¿Tus plantas tienen hojas amarillas y no sabes por qué? Es una señal de que algo no anda bien, pero la buena noticia es que la mayoría de las causas tienen solución. Las hojas amarillas en las plantas se deben principalmente a exceso o falta de riego, poca luz, deficiencia de nitrógeno o hierro, o estrés por cambio de lugar. Para solucionarlo, revisa la humedad del suelo, ajusta la exposición solar y fertiliza con un abono balanceado.
Exceso de riego: la causa más frecuente
El exceso de agua es el culpable número uno. Cuando las raíces se encharcan, se pudren y no pueden absorber nutrientes. Las hojas se ponen amarillas, blandas y a veces caen. Para confirmarlo, mete un palito de brocheta en la tierra: si sale húmedo después de 3 días, estás regando demasiado. Solución: deja secar la tierra entre riegos y asegura que la maceta tenga buen drenaje. En invierno, las plantas necesitan menos agua.
Falta de riego: cuando se secan demasiado
Lo contrario también pasa.
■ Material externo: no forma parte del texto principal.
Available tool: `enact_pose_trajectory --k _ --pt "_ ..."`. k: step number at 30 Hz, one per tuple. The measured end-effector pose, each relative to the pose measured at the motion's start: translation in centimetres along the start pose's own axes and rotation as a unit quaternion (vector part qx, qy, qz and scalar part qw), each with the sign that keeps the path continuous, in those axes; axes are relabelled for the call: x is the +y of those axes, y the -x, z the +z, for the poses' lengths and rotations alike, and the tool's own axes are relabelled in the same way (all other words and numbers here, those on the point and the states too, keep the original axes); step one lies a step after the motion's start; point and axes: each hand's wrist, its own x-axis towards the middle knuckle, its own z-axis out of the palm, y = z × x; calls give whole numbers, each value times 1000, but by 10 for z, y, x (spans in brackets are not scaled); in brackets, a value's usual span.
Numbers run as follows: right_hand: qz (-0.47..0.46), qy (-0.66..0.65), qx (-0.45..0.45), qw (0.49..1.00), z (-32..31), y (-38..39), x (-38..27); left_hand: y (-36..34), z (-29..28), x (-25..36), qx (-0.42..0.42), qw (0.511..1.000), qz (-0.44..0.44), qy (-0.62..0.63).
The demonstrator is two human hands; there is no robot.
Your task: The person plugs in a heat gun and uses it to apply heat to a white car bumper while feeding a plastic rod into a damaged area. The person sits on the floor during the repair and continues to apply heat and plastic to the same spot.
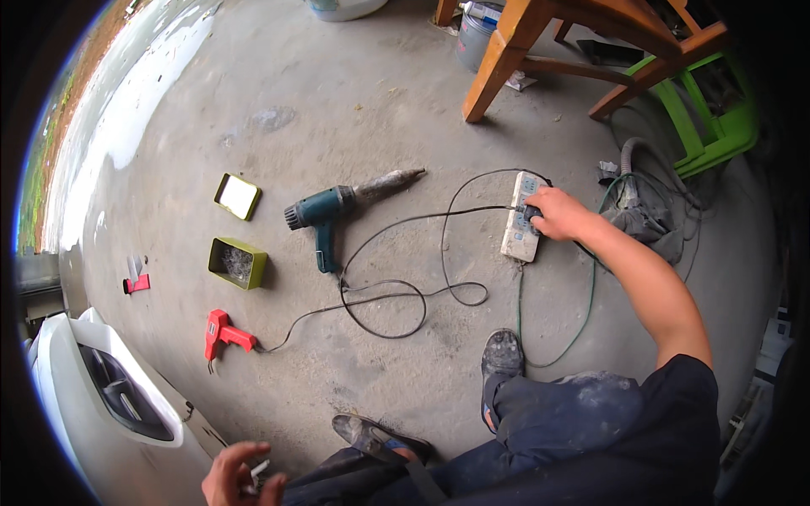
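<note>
My right hand (553, 211) grips a black plug (533, 215) at the white power strip (519, 242). Black cords run across the concrete to a teal heat gun (333, 207) with a dirty nozzle and to a red handheld gun-shaped tool (218, 333), both lying on their sides. Left of the heat gun are an olive tin (257, 270) holding small metal bits and its separate lid (238, 196). At the lower edge my left hand (240, 476) has curled fingers around something small and pale that I cannot make out.
A wooden chair or stand (498, 72) has a grey bucket (477, 46) behind it. A green plastic stool (709, 131) and a grey bag with a hose (650, 228) sit at right. A white vehicle panel (93, 438) occupies the lower left. Small red-and-silver items (139, 282) lie left.
</note>
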Motion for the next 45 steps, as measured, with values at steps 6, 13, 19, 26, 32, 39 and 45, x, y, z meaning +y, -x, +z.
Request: enact_pose_trajectory --k 6,13,19,26,32,39,45 --pt "60 -83 16 995 -8 -6 -11 59 4 8 44 987 13 151" --pt "71 -84 -23 994 -6 -15 -3 47 16 -11 77 980 -66 169" --pt "40 -46 -51 997 -3 -12 3 47 12 -7 19 981 -91 171" --pt "2 14 -14 1000 0 -9 -20 44 12 -6 41 977 -98 182" --pt "-14 -40 -3 999 4 -5 1 32 11 -5 37 973 -106 202" --pt "-39 -59 -12 997 5 -7 -13 23 7 -5 43 976 -99 187" --pt "-80 42 -2 996 7 -1 -28 17 10 -7 35 980 -107 167"
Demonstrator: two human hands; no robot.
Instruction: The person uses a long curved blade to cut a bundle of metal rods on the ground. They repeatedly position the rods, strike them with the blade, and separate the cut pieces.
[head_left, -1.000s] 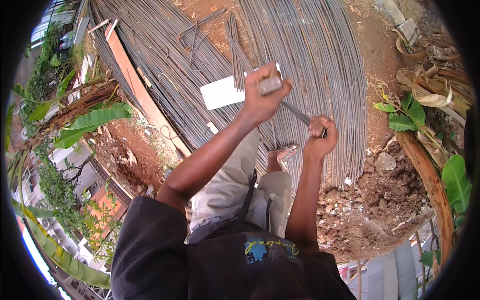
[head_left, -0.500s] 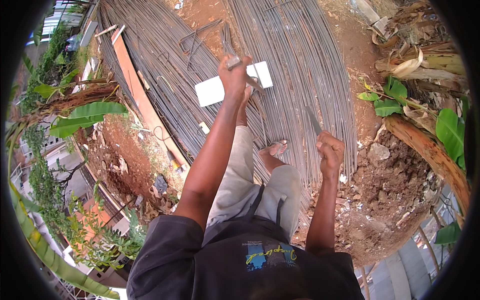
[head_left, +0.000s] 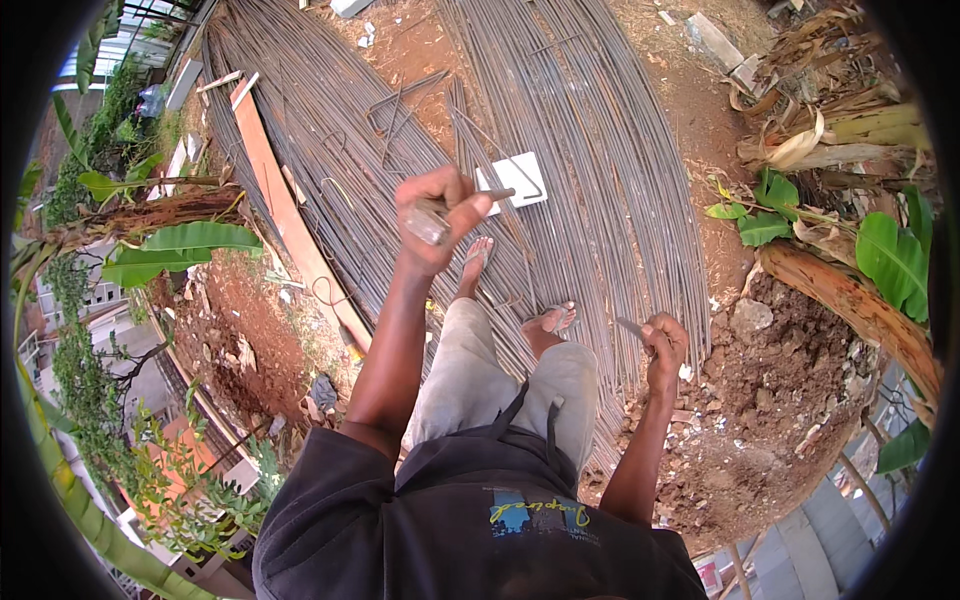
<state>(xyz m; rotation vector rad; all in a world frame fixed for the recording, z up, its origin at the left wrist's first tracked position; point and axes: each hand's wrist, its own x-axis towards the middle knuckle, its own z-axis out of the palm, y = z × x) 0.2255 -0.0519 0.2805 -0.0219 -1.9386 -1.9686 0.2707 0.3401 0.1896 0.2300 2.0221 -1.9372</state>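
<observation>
Blunt-ended tool (head_left: pixel 428 228): up in the air above the rod bed, in the left hand; its squared, grey-brown end faces us. A dark shaft shows past the thumb, but we cannot tell for certain that it is the same piece.
Left hand (head_left: pixel 441 204): fingers wrapped round the tool, thumb along the shaft side; we take this as a grip for control of a heavy end.
Flat grey tool (head_left: pixel 629 327): juts leftward from the right hand, narrow and blade-like; its handle is hidden by the palm.
Right hand (head_left: pixel 663 348): fingers clenched about it, held lower and well apart from the left, probably to keep the two tools clear of each other.
White panel (head_left: pixel 531 163): lies flat across the rods beyond the feet, a bent rod end over it; perhaps a level pad, we judge.
Rod bed (head_left: pixel 630 180): long dark bars side by side, likely laid lengthwise to stay sorted.
Feet (head_left: pixel 549 320): planted apart on the bars, presumably for balance.
Plank (head_left: pixel 268 170): along the bed's left side, possibly as an edging.
</observation>
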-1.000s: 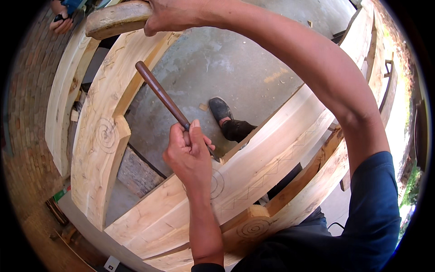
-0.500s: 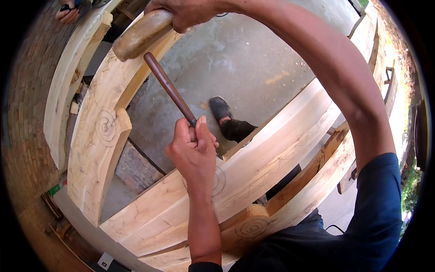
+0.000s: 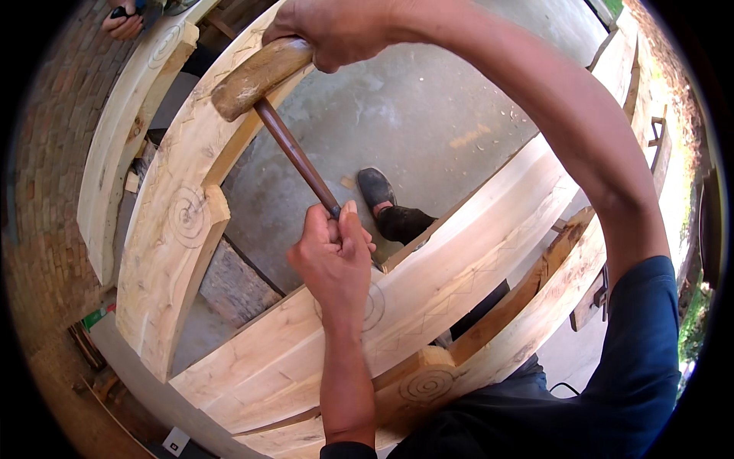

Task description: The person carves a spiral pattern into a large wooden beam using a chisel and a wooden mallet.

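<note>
My left hand (image 3: 333,249) is closed around a chisel (image 3: 297,155) with a long brown wooden handle, held tilted. Its lower end meets the edge of a pale curved beam (image 3: 466,218) beside a penciled spiral; my fingers and the beam partly hide the tip. Up and to the left, my right hand (image 3: 336,34) grips a worn wooden mallet (image 3: 256,80). The mallet's underside is at the top of the chisel handle and appears to touch it.
Another curved beam with a drawn spiral (image 3: 187,218) lies to the left, and a further beam (image 3: 130,141) beyond it. A notched beam (image 3: 428,382) is close to my body. My shoe (image 3: 375,187) rests on the concrete floor. Another person's hand (image 3: 122,23) holds something dark.
The mallet in my right hand has come down and to the right onto the chisel's handle end, where a gap showed before. The whole view has shifted slightly.
</note>
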Demonstrator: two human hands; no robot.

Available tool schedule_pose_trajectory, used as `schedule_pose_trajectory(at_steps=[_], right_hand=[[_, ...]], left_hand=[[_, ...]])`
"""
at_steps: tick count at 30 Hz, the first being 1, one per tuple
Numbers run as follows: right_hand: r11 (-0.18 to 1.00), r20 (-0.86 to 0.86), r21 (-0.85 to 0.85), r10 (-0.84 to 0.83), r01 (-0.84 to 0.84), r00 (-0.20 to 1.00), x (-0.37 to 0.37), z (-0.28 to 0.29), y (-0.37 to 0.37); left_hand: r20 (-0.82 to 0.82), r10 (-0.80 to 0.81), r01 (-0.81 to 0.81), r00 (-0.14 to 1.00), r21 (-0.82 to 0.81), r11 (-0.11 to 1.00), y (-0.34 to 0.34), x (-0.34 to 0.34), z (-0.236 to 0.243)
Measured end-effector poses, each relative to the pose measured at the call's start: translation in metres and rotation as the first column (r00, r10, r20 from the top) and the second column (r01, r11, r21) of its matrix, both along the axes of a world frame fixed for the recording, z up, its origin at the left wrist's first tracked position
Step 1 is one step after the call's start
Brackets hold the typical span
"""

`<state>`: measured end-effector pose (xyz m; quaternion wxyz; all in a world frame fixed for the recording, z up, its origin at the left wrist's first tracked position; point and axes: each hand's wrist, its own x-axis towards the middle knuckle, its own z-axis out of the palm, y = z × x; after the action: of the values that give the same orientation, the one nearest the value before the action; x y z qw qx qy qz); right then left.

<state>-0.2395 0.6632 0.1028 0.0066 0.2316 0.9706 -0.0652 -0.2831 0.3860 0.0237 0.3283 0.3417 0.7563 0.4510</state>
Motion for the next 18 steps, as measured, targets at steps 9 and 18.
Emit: schedule_pose_trajectory(at_steps=[9,18], right_hand=[[0.999,0.017,-0.046,0.005,-0.004,1.000,0.002,0.011,0.001],[0.997,-0.228,-0.079,0.001,-0.019,0.974,0.027,0.001,0.002]], left_hand=[[0.007,-0.018,0.018,1.000,-0.044,0.999,-0.002,-0.003,-0.001],[0.054,-0.091,0.093,0.994,-0.034,0.995,0.000,-0.002,0.002]])
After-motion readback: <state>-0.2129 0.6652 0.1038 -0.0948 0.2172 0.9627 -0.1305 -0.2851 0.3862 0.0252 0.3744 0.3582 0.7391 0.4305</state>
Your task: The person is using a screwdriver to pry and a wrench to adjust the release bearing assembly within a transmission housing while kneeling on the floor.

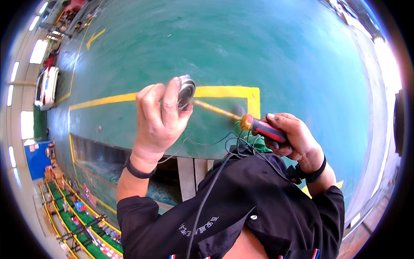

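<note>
At about 9 o'clock, far off by the rim, a white car stands on the green floor. Down at 7 o'clock run green conveyor lines carrying small parts too tiny to tell apart. Yellow floor lines frame a bay, with a sunken pit at its near edge — what lies in it is not clear.

Near the centre the left hand is raised, fingers clamped around a round metal part — a short, silvery ring or cup seen edge-on, its inside hidden. A black band sits on that wrist.

From the part's 4 o'clock side a yellowish screwdriver shaft runs to the right hand, which is closed on the red-and-black screwdriver handle; the tip touches the metal part. Thin black cables hang over the black jacket below.
</note>
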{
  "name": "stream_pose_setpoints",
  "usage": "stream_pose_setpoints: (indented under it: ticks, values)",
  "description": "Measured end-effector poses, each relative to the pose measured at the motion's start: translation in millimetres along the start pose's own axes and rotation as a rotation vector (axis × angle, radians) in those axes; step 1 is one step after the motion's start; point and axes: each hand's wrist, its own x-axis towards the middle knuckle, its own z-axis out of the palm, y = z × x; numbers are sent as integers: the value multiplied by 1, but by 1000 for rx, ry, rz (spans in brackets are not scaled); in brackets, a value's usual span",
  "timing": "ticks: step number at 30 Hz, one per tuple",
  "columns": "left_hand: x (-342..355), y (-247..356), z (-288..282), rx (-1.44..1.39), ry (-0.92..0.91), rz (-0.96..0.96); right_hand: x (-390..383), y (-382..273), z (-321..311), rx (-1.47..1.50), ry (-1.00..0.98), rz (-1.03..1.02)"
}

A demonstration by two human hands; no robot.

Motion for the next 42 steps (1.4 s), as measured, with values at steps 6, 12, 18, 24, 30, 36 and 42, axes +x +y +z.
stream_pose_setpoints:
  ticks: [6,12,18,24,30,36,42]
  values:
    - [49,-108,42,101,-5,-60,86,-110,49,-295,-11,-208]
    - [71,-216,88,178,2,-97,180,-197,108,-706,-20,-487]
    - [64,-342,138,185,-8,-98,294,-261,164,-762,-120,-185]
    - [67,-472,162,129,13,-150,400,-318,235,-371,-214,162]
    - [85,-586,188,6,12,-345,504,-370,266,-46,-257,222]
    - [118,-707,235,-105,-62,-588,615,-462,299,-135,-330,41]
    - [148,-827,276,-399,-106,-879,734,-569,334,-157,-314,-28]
Si la tierra está seca como polvo, las hojas se vuelven amarillas y quebradizas, empezando por las puntas. La solución es simple: riega profundo hasta que el agua salga por los agujeros de la maceta. En verano, revisa cada 2 o 3 días.
Falta de luz: hojas pálidas y alargadas
Las plantas necesitan luz para hacer fotosíntesis. Si están en un rincón oscuro, las hojas nuevas salen pequeñas, pálidas y amarillas. La solución es moverlas a un lugar con luz indirecta brillante. En Chile, una ventana al oriente o poniente suele funcionar bien para la mayoría de las plantas de interior.
Deficiencia de nutrientes: nitrógeno y hierro
Cuando las hojas viejas se ponen amarillas pero las venas se mantienen verdes, falta nitrógeno. Si las hojas nuevas amarillean con las venas verdes, es falta de hierro (clorosis férrica). Solución: aplica un fertilizante líquido balanceado cada 15 días en primavera y verano. En Chile, el sulfato de hierro se consigue en viveros y es barato.
Estrés por cambio de lugar o temperatura
Si acabas de comprar la planta o la cambiaste de pieza, es normal que algunas hojas se pongan amarillas. También pasa con corrientes de aire frío o calor directo de la calefacción. Dale tiempo: en 2 o 3 semanas debería adaptarse.
En resumen, revisa primero el riego y la luz, después los nutrientes. Con pequeños ajustes, tus plantas pueden volver a estar verdes y sanas.
Preguntas frecuentes sobre plantas amarillas
¿El exceso de agua siempre causa hojas amarillas?
Sí, es la causa más común. Cuando las raíces se encharcan, se pudren y no pueden absorber nutrientes, lo que genera hojas amarillas y blandas. Si el tallo también está blando, el daño puede ser irreversible.
¿Cómo sé si mi planta necesita más luz?
Las hojas se vuelven pálidas, amarillas y los tallos se alargan buscando luz. Si además las hojas nuevas son más pequeñas de lo normal, definitivamente necesita más luz indirecta.
¿Qué fertilizante usar para hojas amarillas?
Usa un fertilizante líquido balanceado (10-10-10) o uno rico en nitrógeno y hierro. En Chile, marcas como Garden Active o Fertigro funcionan bien. Aplica cada 15 días en temporada de crecimiento.
¿Las hojas amarillas se recuperan?
Una vez que una hoja se pone amarilla, no volverá a ser verde. Pero si corriges la causa, la planta dejará de perder hojas y las nuevas crecerán sanas. Corta las hojas amarillas para que la planta gaste energía en las nuevas.
¿El frío pone las hojas amarillas?
Sí, las corrientes de aire frío o temperaturas bajo los 10°C pueden estresar a la planta y causar hojas amarillas. En invierno, aléjalas de ventanas y puertas.
¿Por qué las puntas de las hojas se ponen amarillas?
Generalmente por falta de agua o baja humedad ambiental. También puede ser por exceso de sales en el agua de riego. En Chile, si usas agua de la llave en verano, déjala reposar 24 horas antes de regar.